Project

General

Profile

Actions

Architecture #4427

open

cf-promises check on ALL generated promises leads to huge generation time

Added by François ARMAND about 10 years ago. Updated about 5 years ago.

Status:
New
Priority:
1
Category:
Web - Config management
Effort required:
Name check:
Fix check:
Regression:

Description

When configuration for nodes are generated, there is a step just after promise generation that runs cf-promise on all generated content, so that if an error is detected, the generation process is interrupted.

Even considering that interupting the whole generation process for one given node in error is OK, that way of doing thing leads to HUGE (tens of MINUTES) generation time when we deal with big configuration (tens of thousand of expected reports, say 150 nodes with ~ 50 directives on them).

So, we must find a better way to:

- remove that time,
- still correctly inform the user about what is wrong (in case it is)

Ticket #4242 was the initiator of that performance problem.

Workaround: for whose who don't want to spend all the time in cf-promises, you can configure the properties: "rudder.community.checkpromises.command" to "/bin/true" in the file "/opt/rudder/rudder-web.properties".
Of course with that configuration, cf-promises won't run on generated files for each node. It is OK in most cases, but in rare occasion, especially if you are creating your own Technique, it may avoid catching a promise error early.


Related issues 5 (2 open3 closed)

Related to Rudder - Bug #4242: Promise generation takes too long when getting more and more nodesReleasedFrançois ARMAND2014-03-11Actions
Related to Rudder - Bug #4475: Promise generation process should not lose time by forking to run "/bin/true"ReleasedNicolas CHARLES2014-02-17Actions
Related to Rudder - User story #5641: Make the agent policies update a state machine with integrity checkNewActions
Related to Rudder - Bug #14331: Trigger agent update and run after policy server has finished policy generationReleasedAlexis MoussetActions
Related to Rudder - Architecture #7297: Speed up of promise validationNewActions
Actions #1

Updated by François ARMAND about 10 years ago

  • Description updated (diff)

The first idea that came to mind is that if we don't want to corelate the generation time with the complexity of the configuration (number of nodes, etc), we have to either:

- 1/ make that check asynchrone,
- 2/ split the check and deport most of it to other parts of the generation process,
- 3/ don't do the check on the server but on the client.

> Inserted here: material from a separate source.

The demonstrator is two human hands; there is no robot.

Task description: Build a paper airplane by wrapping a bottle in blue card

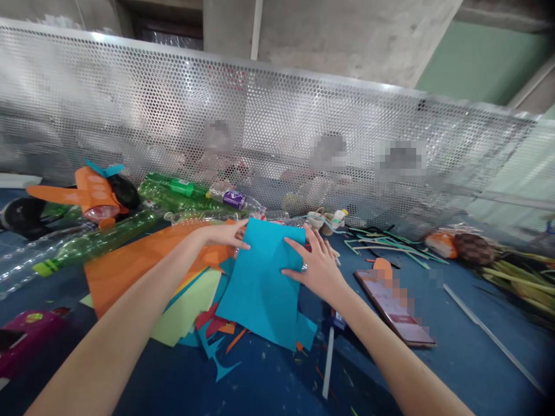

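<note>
A sheet of blue paper (266, 283) is held up in front of me, its top edge curving over and its lower part hanging slanted. My left hand (228, 236) pinches its upper left edge, with some fingers hidden behind. On the right side, my right hand (318, 263) grips the sheet; two fingertips press on its front, and a ring shows on one finger. Whatever is behind the paper is mostly hidden. Beneath it lie orange paper (125, 266), pale green paper (191, 312) and blue paper scraps (212, 346).
Green plastic bottles (117, 240) and a bottle with a purple label (234, 199) lie at the back left, near an orange paper-and-bottle airplane (93, 193). A phone (396, 309) rests at right, beside a white strip (489, 335). A perforated metal panel (277, 127) stands behind.
</note>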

Some initial remarks on these solution:

1/ make that check asynchrone,

That means that the verification of promises is no more part of the generation process.
Perhaps that means that the process of update new config on the FS so that the node see them is also asynchrone (or we could be in the case that the node update its config before its checked, and so we are almost in the 3/ case)
We need a way to give the user feedback if something is wronfg, or take action.

2/ split the check and deport most of it to other parts of the generation process,

In that spririt, we check each part of promise when/where they are generated. Typically, we could generate a mock promise when a directive is changed, and validate it. And the same when a rule is modified.

Problem: some error may arrised only on particular node because of the combination of some directvies or node parameters on that node exactly.

So that solution seems to add A LOT of complexity for no gain compared to the other two => avoid that.

3/ don't do the check on the server but on the client.

On that scenario, the promise check is not done on the server. But when the node download new configuration for him, before actually updating its config with these new ones, it checks them with cf-promises. If the check is OK, the configuration are updated. Else, the old one are kept, and some error are reported to the user.

This lead to the unique real promise check that really count, because promises can use node-runtime-specific values, and the server is just not able to know them.

Of course, on that scenarion, the server-side check time is exactly 0.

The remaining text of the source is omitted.